Sometimes, a married couple decides against getting a divorce because they wish to continue living together and have an enforceable court order governing spousal maintenance and assets. Such couples may pursue a legal separation in Alabama under the terms of the law, which can help them reach their objectives.
The process of requesting a legal separation in Alabama can be explained to you by a divorce attorney Birmingham, who will also represent your interests throughout the entire procedure.
Statute of Legal Separation in Alabama
Alabama allows you to file for a legal separation in the same court where you would file for divorce. The only significant difference between the court documents is that they use the term “legal separation” instead of “dissolution of marriage” or “divorce” and do not state that the marriage is dissolved.

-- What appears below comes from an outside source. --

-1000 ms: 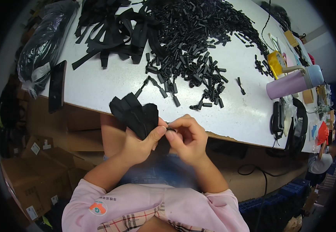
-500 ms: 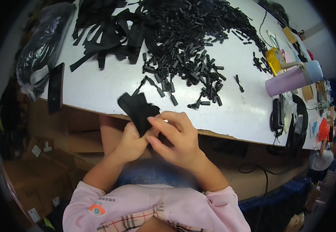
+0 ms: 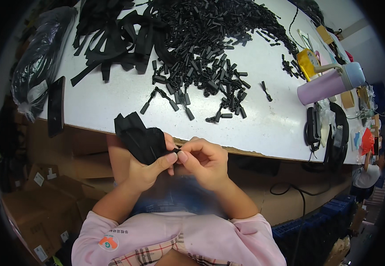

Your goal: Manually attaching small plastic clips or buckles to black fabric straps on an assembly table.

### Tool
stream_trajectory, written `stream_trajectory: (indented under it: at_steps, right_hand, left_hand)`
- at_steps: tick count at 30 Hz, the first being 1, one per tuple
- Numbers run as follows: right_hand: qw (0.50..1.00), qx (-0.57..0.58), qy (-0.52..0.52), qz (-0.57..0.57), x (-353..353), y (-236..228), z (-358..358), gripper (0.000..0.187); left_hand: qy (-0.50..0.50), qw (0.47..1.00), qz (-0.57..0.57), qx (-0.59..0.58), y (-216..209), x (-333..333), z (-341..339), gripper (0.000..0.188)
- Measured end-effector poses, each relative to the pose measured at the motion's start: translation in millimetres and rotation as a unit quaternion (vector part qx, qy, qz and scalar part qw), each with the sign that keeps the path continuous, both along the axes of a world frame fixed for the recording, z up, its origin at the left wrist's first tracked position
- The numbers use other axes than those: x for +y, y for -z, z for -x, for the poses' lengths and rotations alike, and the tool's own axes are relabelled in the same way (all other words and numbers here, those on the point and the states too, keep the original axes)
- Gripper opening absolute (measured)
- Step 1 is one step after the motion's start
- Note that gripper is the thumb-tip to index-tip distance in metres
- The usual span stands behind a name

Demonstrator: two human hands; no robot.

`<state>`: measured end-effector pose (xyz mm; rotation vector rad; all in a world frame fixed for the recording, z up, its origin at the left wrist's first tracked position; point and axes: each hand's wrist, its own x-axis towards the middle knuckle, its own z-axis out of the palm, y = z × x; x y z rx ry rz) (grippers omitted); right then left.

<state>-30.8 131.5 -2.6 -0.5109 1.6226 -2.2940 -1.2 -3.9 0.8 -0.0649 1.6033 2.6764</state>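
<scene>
Black fabric strips (image 3: 139, 139), which look like zipper tapes, are bunched in my left hand (image 3: 146, 175) just off the table's front edge. They fan up and to the left out of its grip. Close beside it, my right hand (image 3: 208, 164) is closed, thumb against fingers, on a small dark end of a strip between the two thumbs. Whether a slider sits on that end is hidden by the fingertips. Beyond my hands, a large heap of black zipper sliders with pulls (image 3: 197, 53) covers the white table (image 3: 135, 97). A lone slider (image 3: 266, 91) lies to its right.
More black strips (image 3: 121, 44) lie at the far left, beside a plastic-wrapped bundle (image 3: 44, 57) and a dark flat phone-like slab (image 3: 56, 106). A lilac bottle (image 3: 321, 86) lies on the right near a yellow tape measure (image 3: 307, 62). Cardboard boxes (image 3: 46, 213) stand below left.
My left hand has turned and the strips now tilt further left. My right hand, loosely curled before, has come in against the left thumb and pinches the strip end. The view has shifted slightly.
</scene>
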Motion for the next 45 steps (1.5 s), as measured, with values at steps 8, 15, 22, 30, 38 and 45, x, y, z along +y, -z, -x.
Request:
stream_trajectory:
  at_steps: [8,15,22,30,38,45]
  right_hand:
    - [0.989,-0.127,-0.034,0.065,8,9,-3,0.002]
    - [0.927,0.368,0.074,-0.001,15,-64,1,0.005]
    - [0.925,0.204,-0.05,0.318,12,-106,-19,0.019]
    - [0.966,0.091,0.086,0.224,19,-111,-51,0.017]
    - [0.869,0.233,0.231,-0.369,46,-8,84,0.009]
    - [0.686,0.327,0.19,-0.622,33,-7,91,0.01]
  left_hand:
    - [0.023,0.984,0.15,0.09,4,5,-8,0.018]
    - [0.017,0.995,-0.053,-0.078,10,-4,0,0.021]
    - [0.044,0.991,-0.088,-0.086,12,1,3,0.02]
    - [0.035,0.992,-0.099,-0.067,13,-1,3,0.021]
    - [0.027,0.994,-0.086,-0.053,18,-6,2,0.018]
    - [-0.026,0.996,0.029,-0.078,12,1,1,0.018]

If you satisfy all of these conditions, the court may issue an order of legal separation, according to AL Code 30-2-40:
- The case complies with the same standards for jurisdiction as divorce litigation. The court cannot decide on a legal separation lawsuit if it lacks jurisdiction to handle a divorce case involving these parties.

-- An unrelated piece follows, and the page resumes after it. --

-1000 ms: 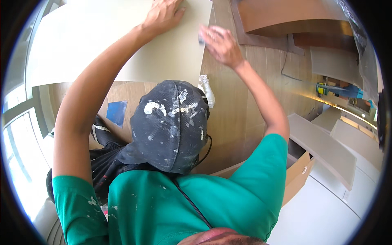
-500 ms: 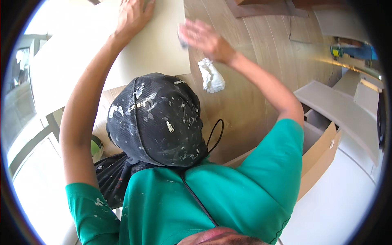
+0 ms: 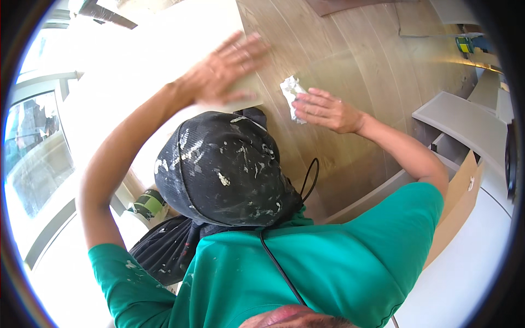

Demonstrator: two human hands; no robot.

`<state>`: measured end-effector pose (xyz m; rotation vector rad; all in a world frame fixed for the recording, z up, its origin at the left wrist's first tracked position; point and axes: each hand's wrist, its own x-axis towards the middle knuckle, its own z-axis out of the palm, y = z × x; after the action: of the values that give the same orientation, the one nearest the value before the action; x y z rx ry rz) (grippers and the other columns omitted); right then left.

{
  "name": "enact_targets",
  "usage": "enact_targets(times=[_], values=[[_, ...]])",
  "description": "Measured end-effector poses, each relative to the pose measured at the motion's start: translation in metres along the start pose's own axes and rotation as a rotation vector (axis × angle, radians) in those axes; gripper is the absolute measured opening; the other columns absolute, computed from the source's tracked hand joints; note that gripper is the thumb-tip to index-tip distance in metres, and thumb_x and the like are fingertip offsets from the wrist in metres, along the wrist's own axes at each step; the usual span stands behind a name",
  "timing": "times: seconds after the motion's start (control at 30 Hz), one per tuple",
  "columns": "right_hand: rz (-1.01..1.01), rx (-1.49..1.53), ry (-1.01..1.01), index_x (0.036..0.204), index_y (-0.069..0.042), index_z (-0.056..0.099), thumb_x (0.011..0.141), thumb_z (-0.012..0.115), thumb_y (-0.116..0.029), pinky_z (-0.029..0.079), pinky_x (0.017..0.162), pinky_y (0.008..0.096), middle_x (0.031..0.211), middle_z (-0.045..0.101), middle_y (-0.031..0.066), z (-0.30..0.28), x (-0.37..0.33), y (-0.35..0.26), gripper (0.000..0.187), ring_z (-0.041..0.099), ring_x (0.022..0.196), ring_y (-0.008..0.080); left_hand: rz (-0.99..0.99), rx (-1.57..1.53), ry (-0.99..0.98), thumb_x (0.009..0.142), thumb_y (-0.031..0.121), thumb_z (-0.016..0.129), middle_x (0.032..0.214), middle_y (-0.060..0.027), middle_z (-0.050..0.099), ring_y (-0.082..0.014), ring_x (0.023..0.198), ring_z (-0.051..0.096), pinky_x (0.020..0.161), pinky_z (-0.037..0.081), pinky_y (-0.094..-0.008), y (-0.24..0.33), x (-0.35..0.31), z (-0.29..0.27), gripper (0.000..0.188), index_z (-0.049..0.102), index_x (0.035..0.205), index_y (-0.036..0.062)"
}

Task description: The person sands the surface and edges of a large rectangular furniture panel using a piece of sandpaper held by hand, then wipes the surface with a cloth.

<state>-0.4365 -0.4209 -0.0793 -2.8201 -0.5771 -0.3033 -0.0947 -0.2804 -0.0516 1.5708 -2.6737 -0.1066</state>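
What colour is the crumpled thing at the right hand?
White: the crumpled cloth by the right hand, in the head view.

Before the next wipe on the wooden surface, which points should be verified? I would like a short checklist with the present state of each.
1. Left hand lies flat on the pale board: ok.
2. Right hand touches the crumpled white cloth: ok.
3. Cloth lies on the wooden surface: ok.
4. Cloth firmly gripped: cannot tell, the fingers are spread.
5. Black cable lies away from both hands: ok.
6. Cloth clean enough: cannot tell.
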Motion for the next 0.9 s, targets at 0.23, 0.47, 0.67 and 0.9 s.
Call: enact_targets(times=[0.23,0.47,0.67,0.9], values=[[0.095,0.009,0.128,0.145,-0.006,0.057,0.098,0.051,-0.010,0.037,0.123,0.0475,0.152,0.056,0.0092,0.005,0.025,-0.014,0.048,0.049,0.144,0.0280,0.020,-0.003,-0.241,0.102,0.067,0.042,0.168,-0.0093,0.034,-0.0253,0.159,0.022,0.133,0.007,-0.0505,0.000,0.053,-0.014,0.073,0.044,0.157,0.0190],[0.075,0.048,0.232,0.147,-0.005,0.055,0.100,0.050,-0.009,0.037,0.123,0.0462,0.155,0.054,0.0092,0.012,0.069,-0.009,0.048,0.049,0.144,0.0273,-0.510,-0.035,0.344,0.100,0.039,0.060,0.156,-0.0270,0.043,-0.0423,0.150,0.034,0.125,0.027,-0.0529,-0.082,0.060,0.001,0.064,0.048,0.148,-0.0027],[0.067,-0.027,0.292,0.149,-0.010,0.054,0.102,0.048,-0.008,0.035,0.125,0.0433,0.158,0.051,0.0064,0.048,0.106,0.042,0.048,0.046,0.148,0.0229,-0.590,-0.128,0.245,0.104,0.048,0.054,0.165,-0.0262,0.032,-0.0410,0.156,0.024,0.129,0.018,-0.0529,-0.092,0.005,-0.018,0.075,0.038,0.157,-0.0024],[0.029,-0.259,0.187,0.144,-0.013,0.060,0.103,0.053,-0.012,0.043,0.115,0.0360,0.155,0.055,0.0023,0.026,0.119,0.081,0.042,0.052,0.143,0.0200,-0.581,-0.104,0.244,0.105,0.043,0.054,0.164,-0.0260,0.034,-0.0419,0.155,0.027,0.128,0.020,-0.0510,-0.090,-0.029,-0.017,0.070,0.040,0.156,-0.0032]])
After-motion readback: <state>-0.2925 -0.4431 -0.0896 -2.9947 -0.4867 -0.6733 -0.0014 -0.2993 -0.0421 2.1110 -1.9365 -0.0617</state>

- A minimum of one of three conditions applies:
- To live apart and independently, both parties agree.
- There is no salvaging the marriage.
- There is no compatibility between the temperaments of the married couple.
- As far as the court is competent to do so, it has applied Rule 32 child support standards to child support and custody issues.
Legal separations are still considered marriages but must meet the same requirements as divorces. Consequently, in a legal separation, the court will determine child support just as it would in a divorce and consider the same custody criteria.
Legal Separation vs. Divorce: Reasons for Choosing One Over the Other
Here are several scenarios that could lead someone to decide against getting divorced and instead file for legal separation:
- At the time of legal separation, the spouse seeking a separation is not emotionally prepared to end their marriage.
- A person’s moral or religious beliefs may make them unfavorable to divorce.
- Prenuptial agreements may stipulate that financial benefits, such as inheritances, can only be received after a certain number of years. Many prenuptial contracts treat a legal separation like a divorce. Verify the document’s language.
- It may be impossible for the couple to cohabitate, but they still want to keep their marital status.